Instructions to follow. Repeat the full listing exactly.

================================

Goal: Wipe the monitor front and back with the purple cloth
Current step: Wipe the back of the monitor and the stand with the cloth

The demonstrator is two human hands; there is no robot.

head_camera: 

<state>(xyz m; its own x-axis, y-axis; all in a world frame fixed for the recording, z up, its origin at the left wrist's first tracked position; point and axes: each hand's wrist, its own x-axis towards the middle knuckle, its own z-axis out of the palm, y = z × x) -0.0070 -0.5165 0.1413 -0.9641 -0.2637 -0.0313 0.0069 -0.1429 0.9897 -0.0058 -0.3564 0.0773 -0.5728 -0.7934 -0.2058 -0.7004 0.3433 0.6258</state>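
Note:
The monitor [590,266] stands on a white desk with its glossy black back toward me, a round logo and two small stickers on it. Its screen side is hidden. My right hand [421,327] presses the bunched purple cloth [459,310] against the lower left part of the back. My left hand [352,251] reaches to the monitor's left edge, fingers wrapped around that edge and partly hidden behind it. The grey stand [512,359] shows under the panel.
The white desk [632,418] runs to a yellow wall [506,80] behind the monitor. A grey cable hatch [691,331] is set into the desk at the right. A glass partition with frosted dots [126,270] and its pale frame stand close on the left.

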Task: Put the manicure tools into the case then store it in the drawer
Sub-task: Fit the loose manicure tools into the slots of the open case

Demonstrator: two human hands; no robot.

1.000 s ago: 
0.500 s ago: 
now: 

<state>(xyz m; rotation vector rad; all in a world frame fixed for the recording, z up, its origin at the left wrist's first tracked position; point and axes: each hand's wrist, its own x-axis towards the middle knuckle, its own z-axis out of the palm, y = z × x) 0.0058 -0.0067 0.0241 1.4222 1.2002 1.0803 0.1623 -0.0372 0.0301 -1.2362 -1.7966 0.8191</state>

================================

Result of the task.
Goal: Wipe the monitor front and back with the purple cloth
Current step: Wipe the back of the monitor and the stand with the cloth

The demonstrator is two human hands; there is no robot.

head_camera: 

<state>(xyz m; its own x-axis, y-axis; all in a world frame fixed for the recording, z up, its origin at the left wrist's first tracked position; point and axes: each hand's wrist, its own x-axis towards the middle knuckle, its own z-axis out of the palm, y = z × x) -0.0070 -0.5165 0.1413 -0.9641 -0.2637 -0.0313 0.0069 -0.1429 0.9897 -0.0058 -0.3564 0.0773 -0.5728 -0.7934 -0.2058 -0.7004 0.3433 0.6258</state>
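Note:
The monitor [590,266] stands on a white desk with its glossy black back toward me, a round logo and two small stickers on it. Its screen side is hidden. My right hand [421,327] presses the bunched purple cloth [459,310] against the lower left part of the back. My left hand [352,251] reaches to the monitor's left edge, fingers wrapped around that edge and partly hidden behind it. The grey stand [512,359] shows under the panel.
The white desk [632,418] runs to a yellow wall [506,80] behind the monitor. A grey cable hatch [691,331] is set into the desk at the right. A glass partition with frosted dots [126,270] and its pale frame stand close on the left.
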
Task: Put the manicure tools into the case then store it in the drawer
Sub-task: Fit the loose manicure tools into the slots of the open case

Demonstrator: two human hands; no robot.

1.000 s ago: 
0.500 s ago: 
now: 

<state>(xyz m; rotation vector rad; all in a world frame fixed for the recording, z up, its origin at the left wrist's first tracked position; point and axes: each hand's wrist, its own x-axis towards the middle knuckle, its own z-axis out of the palm, y = z × x) 0.0058 -0.0067 0.0241 1.4222 1.2002 1.0803 0.1623 -0.0372 0.0301 -1.2362 -1.7966 0.8191</state>

The answer has been given, and the exercise is done.